Aiming to establish a new academic domain beyond the boundaries of science

Resonators are also a key component of laser oscillators, and Dr. Hayashi wants to expand his R&D on optical resonators to lasers.

"Photons move in a straight line and experiences less attenuation, so it is used for laser communications where information is transmitted over long distances. By integrating ultra-small optical resonators and increasing area, I want to develop laser oscillators which gather sunlight in outer space, where it is hard to use as energy, onto a single point for signal transmission to the earth's surface."

If it's possible to change the current mainstream, inorganic laser media to organic types, it will also be very advantageous in terms of both cost and energy.

"There is future potential, I feel, in using organic materials to develop super-energy-saving laser oscillators that collect large amounts of weak light and convert it into laser light. Organics have more diversity of structure than inorganics, but so far only single molecules have been used in applied science.

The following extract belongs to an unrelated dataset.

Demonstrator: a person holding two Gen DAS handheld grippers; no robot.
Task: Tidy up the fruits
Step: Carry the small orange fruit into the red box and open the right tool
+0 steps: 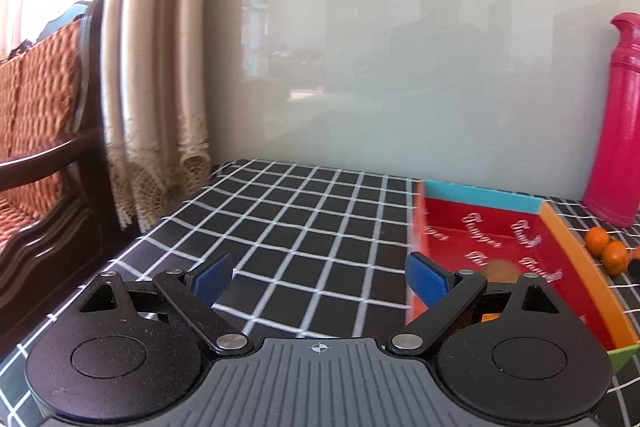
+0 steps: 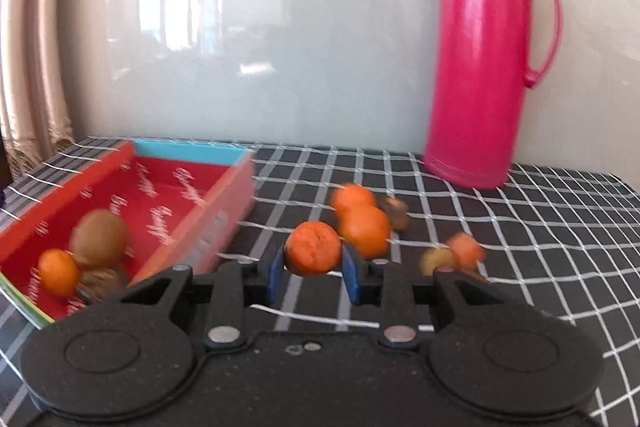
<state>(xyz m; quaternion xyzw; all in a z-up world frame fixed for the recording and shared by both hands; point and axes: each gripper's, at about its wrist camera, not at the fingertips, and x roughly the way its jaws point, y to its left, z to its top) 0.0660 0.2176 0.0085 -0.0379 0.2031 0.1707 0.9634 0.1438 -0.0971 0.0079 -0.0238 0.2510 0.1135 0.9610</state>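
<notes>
right claw (image 2: 313, 269) clamps a tangerine (image 2: 313, 253) beside the red box (image 2: 224, 223) holding a kiwi (image 2: 99, 238); left claw (image 1: 319, 277) gapes wide, empty, above the checked table (image 1: 288, 219)

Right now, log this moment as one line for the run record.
right gripper: shut on orange | left gripper: open, empty | red box: kiwi, orange inside | more fruit on cloth
</notes>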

In recent years, as the fusion of organic chemistry and physics has progressed, a foundation for exploiting that diversity has come together. Exploiting that foundation will greatly boost the potential for creating new materials."

Due to opportunities like this, Dr. Hayashi has recently participated in applied physics and laser conferences, and he is actively collaborating with other fields.

Even before that, in his laboratory, he designed and synthesized molecular structures starting from the functions he wanted them to manifest, devised design methods for crystal structures where many molecules are arranged in an orderly structure, and carried the development through to the end--not just evaluation of the characteristics which appeared, but also applications of the developed materials. Dr. Hayashi is committed to an interdisciplinary research style, and revolutionary research results have been consistently announced by his laboratory over the last few years. Many have attracted outside attention, being featured in academic journals and other media both inside and outside Japan. What drives this rapid progress?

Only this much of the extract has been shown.